Et cette naïve approbation soulagea le cœur oppressé de Robert. Il eut la réconfortante certitude qu'il faisait bravement face au danger, et qu'on s'en apercevait. Une flamme d'orgueil lui monta au visage, et sans forfanterie, comme il était sans faiblesse, il regarda autour de lui.

Dans le petit jardin qui bordait la façade en pisé, se tenaient le juge d'instruction, écoutant un personnage inconnu qui parlait avec animation, et en qui Robert devina un inspecteur de la sûreté, et le docteur Margueron, qui, sans doute, avait fait les constatations légales.

La porte de la maison de Chassevent était ouverte, et, dans l'obscurité du logis, éclairé par une seule fenêtre, à laquelle avait grimpé un rosier blanc chargé de fleurs, une lueur de flambeau funéraire jaunissait.

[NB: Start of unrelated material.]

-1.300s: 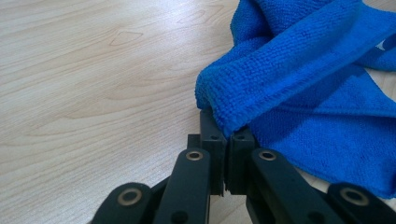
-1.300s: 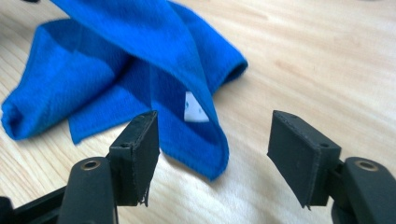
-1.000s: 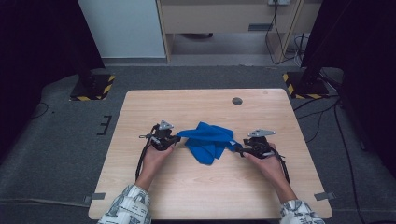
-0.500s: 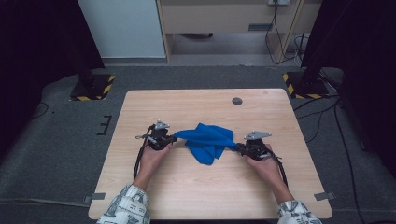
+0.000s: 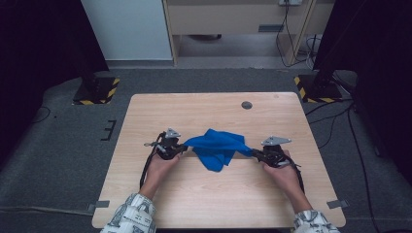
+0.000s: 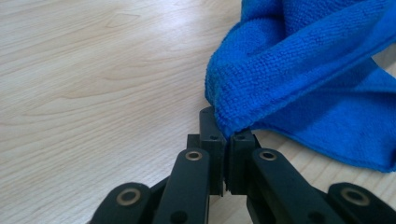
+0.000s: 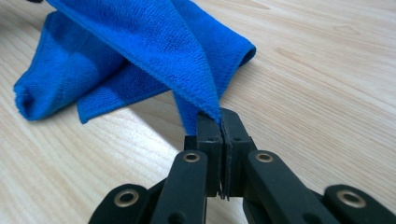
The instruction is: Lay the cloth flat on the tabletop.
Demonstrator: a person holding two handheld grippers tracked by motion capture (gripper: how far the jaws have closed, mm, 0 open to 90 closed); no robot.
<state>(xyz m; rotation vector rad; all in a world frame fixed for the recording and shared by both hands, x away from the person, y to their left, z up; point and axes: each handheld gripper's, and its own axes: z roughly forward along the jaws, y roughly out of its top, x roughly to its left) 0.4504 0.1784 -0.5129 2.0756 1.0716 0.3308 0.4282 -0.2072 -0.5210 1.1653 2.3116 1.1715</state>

Un soupir gonfla la poitrine du jeune homme: c'était là que, silencieuse et glacée, la pauvre Rose dormait son dernier sommeil. Il n'eut pas de terreur à la pensée de se trouver en face d'elle. Il n'éprouva qu'une pitié tendre et attristée. Qu'avait-il à redouter de la douce morte? La vue de son visage pouvait lui arracher des larmes, mais ne devait pas lui inspirer d'horreur. Si, la soulevant sur sa couche mortuaire, un miracle lui avait rendu la vie, la première parole prononcée par elle eût été pour attester l'innocence de Robert.

Et pensant au véritable meurtrier, à celui qui restait inconnu, qui se cachait peut-être dans cette foule grouillante, donnant, qui sait? le signal des cris de haine, Robert serrait les poings avec colère. Ah! qu'il le tînt jamais à sa merci, celui-là, et il lui paierait d'un seul coup la dette de la pauvre victime et la sienne. Quelque voleur, sans doute, qui échappait momentanément, grâce à l'erreur dans laquelle l'active animosité de Carvajan avait fait tomber l'opinion publique et le pouvoir judiciaire. Mais des explications loyales et franches devaient dissiper aisément tous les doutes, rétablir les faits, diriger les recherches dans un autre sens, et amener sa disculpation à lui et la découverte du vrai coupable.

Un mouvement se produisit dans le jardinet. Le juge, rejoint par son greffier tenant sous le bras un large portefeuille, venait de pénétrer dans la maison. Jousselin toucha le bras de Robert, et simplement:

—Il faut que nous entrions, fit-il. D'un ton plus bas il ajouta: On va vous confronter avec la victime... Le bonhomme n'osait dire ouvertement à son prisonnier: Prenez garde, surveillez vos regards, vos gestes, vos paroles... Mais, par ce seul mot: confronter, il l'avertissait du péril, et le défendait contre une émotion qui eût pu être prise pour de l'effroi.

—Je suis prêt, répondit Robert, et, passant le premier, il franchit le seuil.

Sur son lit, éclairée par un flambeau, blanche avec des ombres violettes aux tempes, entourée de ses cheveux blonds encore entremêlés de fleurs de bruyère, Rose, étendue, semblait dormir. La mort n'avait pas altéré sa beauté, et son visage aux traits délicats était épanoui par un dernier sourire. Sur une table, dans un plat de cuivre rempli d'eau bénite, la branche de buis, rapportée de la dernière fête des Rameaux par la jeune fille, avait été plongée pieusement. Tout à côté se voyaient l'écharpe dont Rose s'était couvert la tête pendant la soirée, et le foulard de soie que Robert lui avait donné pour s'envelopper le cou. Un clair rayon de soleil, entrant par l'étroite fenêtre, jouait avec le cuivre du plat, irisait l'eau, et faisait paraître rougeâtre le tissu de laine de l'écharpe.

Robert, recueilli comme dans un lieu saint, se tenait près de l'entrée, attendant. Carvajan s'était glissé à sa suite, plus troublé et plus anxieux que lui.